Fonterra accounts for one-third of PKE imports, which it sells through its Farm Source stores, but conducted feed trials to better understand what impact its use has on milk fat, which is made up of at least 300 fatty acids. The company focused on 30 of the most prominent fatty acids and concluded that high rates of PKE use “change the amounts and the ratios of these fatty acids”.
Last year Landcorp announced that the state-owned farmer would stop using the imported feed. Greenpeace had campaigned against the feed but reached an accord with Fonterra when it signed up to buying only sustainably produced PKE. In 2015 Fonterra announced a voluntary limit of three kilograms per cow per day of the feed, although today the company said its concern was the fat composition not the feed used by farmers.
It is a touchy subject for the industry. Federated Farmers today amended a media release on the changes because the original version had wording that referred to liability related to using PKE as a feed. It now refers to liability related to “upcoming changes to (the) cooperative’s grading system” and a number of references to PKE have been removed.

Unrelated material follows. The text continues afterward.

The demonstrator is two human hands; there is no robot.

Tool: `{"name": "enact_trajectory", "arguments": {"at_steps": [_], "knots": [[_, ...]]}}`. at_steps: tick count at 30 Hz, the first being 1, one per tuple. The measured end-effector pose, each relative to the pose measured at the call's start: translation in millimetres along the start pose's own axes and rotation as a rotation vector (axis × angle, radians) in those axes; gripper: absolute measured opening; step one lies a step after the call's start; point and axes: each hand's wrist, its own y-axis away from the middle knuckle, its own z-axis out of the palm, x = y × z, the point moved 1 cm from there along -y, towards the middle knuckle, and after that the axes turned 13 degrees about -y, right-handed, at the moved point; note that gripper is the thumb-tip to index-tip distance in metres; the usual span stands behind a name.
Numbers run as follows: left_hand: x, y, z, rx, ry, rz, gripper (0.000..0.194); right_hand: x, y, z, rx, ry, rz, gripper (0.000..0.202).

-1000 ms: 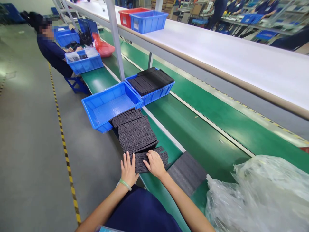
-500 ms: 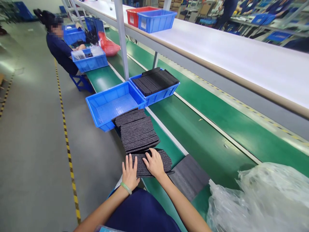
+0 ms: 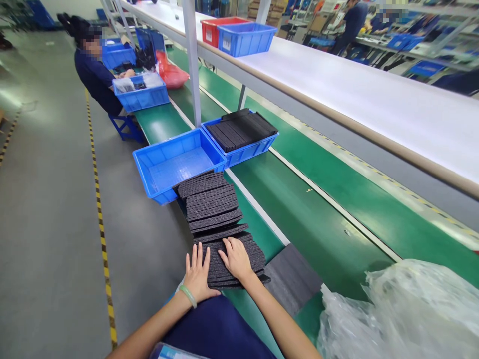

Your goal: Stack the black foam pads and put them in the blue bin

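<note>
A long row of thin black foam sheets [image 3: 213, 205] stands on edge along the green bench, running from the blue bin towards my body. My left hand [image 3: 197, 274] lies against the left ends of the nearest sheets, fingers spread and thumb along the near side. On top of the same sheets rests my right hand [image 3: 236, 259], its fingers apart and slightly bent. A small gap shows in the row just beyond my hands. Flat on the bench to the right lies a dark foam sheet [image 3: 294, 279].
Beyond the row sits an empty blue bin [image 3: 149, 174]; beside it another blue bin [image 3: 250, 153] holds stacked black foam. Clear plastic bags [image 3: 411, 309] lie at the right. A shelf post [image 3: 192, 65] rises behind. A co-worker [image 3: 93, 75] sits farther along the bench.
The nearest foam sheets have shifted towards my body and fanned apart, opening a gap in the row. Both hands stay on them, the left slightly lower and farther left.
</note>
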Motion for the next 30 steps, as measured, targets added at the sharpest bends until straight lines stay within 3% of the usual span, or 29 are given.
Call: {"name": "enact_trajectory", "arguments": {"at_steps": [4,8,13,18,24,30], "knots": [[-7.7,-21.5,-13.2,0.057,-0.014,0.028,0.085,-1.6,-4.0,-0.9,-0.052,0.021,0.038,0.049],[-16.1,-60.6,-22.1,0.101,-0.075,0.019,0.072,-3.7,-8.9,-0.6,-0.067,0.050,0.040,0.053],[-23.3,-101.3,-10.8,0.067,-0.107,-0.064,0.066,-6.3,-3.7,2.2,-0.063,0.066,0.100,0.044],[-24.2,-105.1,-0.7,0.052,-0.107,-0.100,0.067,-5.7,-4.7,4.9,0.017,0.075,0.120,0.034],[-23.5,-104.4,-0.6,0.060,-0.110,-0.100,0.067,1.4,-21.0,10.0,-0.058,0.085,0.032,0.033],[-23.2,-104.0,1.5,0.057,-0.103,-0.096,0.068,1.0,-22.1,8.4,-0.030,0.030,0.048,0.035]]}}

“Fonterra farmers who don’t deliver milk within the suitable fat composition range will be penalised,” the amended statement from the Fed’s sharemilker farm owners’ section chair Tony Wilding said. It also reminded dairy farmers and sharemilkers “to update existing business agreements” to reflect the changes.
The farmers’ lobby group says farm owners and sharemilkers in current agreements “should seek to add a clause to address this new risk. New agreements will also have an additional clause under milk grading and feed to direct the parties.”
“Our conclusion is this is the fairest way of allocating these new demerits as per the revenue share of milk production,” Wilding said.